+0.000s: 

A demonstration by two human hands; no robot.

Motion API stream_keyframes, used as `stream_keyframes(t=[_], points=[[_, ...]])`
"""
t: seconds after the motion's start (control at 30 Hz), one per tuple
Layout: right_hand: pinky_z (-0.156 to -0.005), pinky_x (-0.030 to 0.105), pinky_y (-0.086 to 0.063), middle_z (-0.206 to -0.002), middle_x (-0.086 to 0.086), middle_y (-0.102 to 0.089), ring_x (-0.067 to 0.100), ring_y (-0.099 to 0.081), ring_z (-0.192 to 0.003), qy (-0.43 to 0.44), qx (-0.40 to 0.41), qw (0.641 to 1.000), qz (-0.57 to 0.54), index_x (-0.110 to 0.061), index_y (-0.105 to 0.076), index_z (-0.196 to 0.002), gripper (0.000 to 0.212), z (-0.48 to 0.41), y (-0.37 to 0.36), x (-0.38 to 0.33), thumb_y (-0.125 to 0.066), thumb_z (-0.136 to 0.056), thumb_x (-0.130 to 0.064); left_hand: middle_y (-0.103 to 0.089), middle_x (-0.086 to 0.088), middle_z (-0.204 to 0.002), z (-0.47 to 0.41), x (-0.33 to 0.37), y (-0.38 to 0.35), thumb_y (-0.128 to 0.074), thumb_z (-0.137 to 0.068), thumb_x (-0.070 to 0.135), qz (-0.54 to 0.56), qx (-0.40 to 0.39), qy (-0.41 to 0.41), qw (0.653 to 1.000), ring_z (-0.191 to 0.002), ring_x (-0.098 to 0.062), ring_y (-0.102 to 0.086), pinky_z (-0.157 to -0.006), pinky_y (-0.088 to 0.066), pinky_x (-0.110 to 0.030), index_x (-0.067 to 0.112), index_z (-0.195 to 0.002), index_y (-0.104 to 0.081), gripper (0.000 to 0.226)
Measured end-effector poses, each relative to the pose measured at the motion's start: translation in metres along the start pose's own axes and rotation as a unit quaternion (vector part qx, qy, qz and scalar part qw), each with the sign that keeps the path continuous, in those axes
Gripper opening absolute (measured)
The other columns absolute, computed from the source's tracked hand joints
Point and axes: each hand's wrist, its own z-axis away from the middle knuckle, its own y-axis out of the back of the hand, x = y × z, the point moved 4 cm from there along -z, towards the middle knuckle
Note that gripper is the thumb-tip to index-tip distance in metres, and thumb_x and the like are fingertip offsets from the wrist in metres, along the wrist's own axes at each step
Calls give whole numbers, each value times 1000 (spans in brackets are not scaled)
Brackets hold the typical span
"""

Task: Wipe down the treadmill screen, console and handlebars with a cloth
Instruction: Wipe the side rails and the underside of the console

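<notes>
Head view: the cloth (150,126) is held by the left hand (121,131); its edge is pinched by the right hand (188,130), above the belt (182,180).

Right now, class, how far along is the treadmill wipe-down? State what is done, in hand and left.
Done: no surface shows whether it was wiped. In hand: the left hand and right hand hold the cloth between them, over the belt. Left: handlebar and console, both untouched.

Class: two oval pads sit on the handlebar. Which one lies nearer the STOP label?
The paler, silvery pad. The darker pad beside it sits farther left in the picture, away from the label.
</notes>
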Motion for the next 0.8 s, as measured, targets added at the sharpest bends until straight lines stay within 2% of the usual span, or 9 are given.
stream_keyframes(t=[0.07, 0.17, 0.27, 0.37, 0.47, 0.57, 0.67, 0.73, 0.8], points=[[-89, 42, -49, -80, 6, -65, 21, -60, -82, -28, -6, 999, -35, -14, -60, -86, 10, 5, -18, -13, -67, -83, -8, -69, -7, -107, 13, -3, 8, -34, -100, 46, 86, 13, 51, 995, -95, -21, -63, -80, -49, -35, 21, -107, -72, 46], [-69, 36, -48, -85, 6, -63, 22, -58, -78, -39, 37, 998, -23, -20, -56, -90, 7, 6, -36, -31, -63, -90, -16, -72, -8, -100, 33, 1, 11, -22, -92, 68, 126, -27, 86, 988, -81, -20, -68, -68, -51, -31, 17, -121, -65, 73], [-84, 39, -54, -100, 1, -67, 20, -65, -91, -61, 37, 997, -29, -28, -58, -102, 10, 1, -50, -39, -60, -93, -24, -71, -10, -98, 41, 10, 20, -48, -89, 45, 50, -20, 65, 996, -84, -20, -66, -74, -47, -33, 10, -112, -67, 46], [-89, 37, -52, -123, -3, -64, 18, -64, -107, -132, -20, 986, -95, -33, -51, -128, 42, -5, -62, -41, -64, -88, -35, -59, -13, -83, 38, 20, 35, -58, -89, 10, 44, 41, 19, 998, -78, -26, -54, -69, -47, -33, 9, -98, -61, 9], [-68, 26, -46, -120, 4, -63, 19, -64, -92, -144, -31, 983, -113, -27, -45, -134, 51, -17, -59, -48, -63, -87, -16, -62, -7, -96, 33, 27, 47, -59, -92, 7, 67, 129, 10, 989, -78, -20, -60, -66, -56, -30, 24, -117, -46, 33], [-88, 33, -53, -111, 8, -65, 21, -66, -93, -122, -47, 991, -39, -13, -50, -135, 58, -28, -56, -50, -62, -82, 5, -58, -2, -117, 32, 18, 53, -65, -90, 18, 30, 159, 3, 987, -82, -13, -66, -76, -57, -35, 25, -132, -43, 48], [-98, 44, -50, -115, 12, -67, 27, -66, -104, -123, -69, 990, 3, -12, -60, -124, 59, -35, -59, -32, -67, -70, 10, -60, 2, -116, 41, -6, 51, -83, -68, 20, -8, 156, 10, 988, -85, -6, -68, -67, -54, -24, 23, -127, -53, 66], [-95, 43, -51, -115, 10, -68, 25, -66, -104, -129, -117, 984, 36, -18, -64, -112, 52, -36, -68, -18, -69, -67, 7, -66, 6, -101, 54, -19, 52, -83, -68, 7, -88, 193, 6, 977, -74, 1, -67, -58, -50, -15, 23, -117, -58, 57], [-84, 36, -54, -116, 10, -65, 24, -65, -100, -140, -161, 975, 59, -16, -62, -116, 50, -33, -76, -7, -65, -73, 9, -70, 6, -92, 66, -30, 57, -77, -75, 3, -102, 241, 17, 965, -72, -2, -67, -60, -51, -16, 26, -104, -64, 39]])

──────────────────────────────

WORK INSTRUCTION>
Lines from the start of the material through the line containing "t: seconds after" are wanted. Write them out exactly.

EXPECTED ANSWER>
+0.000s: 

A demonstration by two human hands; no robot.

Motion API stream_keyframes, used as `stream_keyframes(t=[_], points=[[_, ...]])`
"""
t: seconds after the motion's start (control at 30 Hz), one per tuple

Nothing remains to be done for this exercise.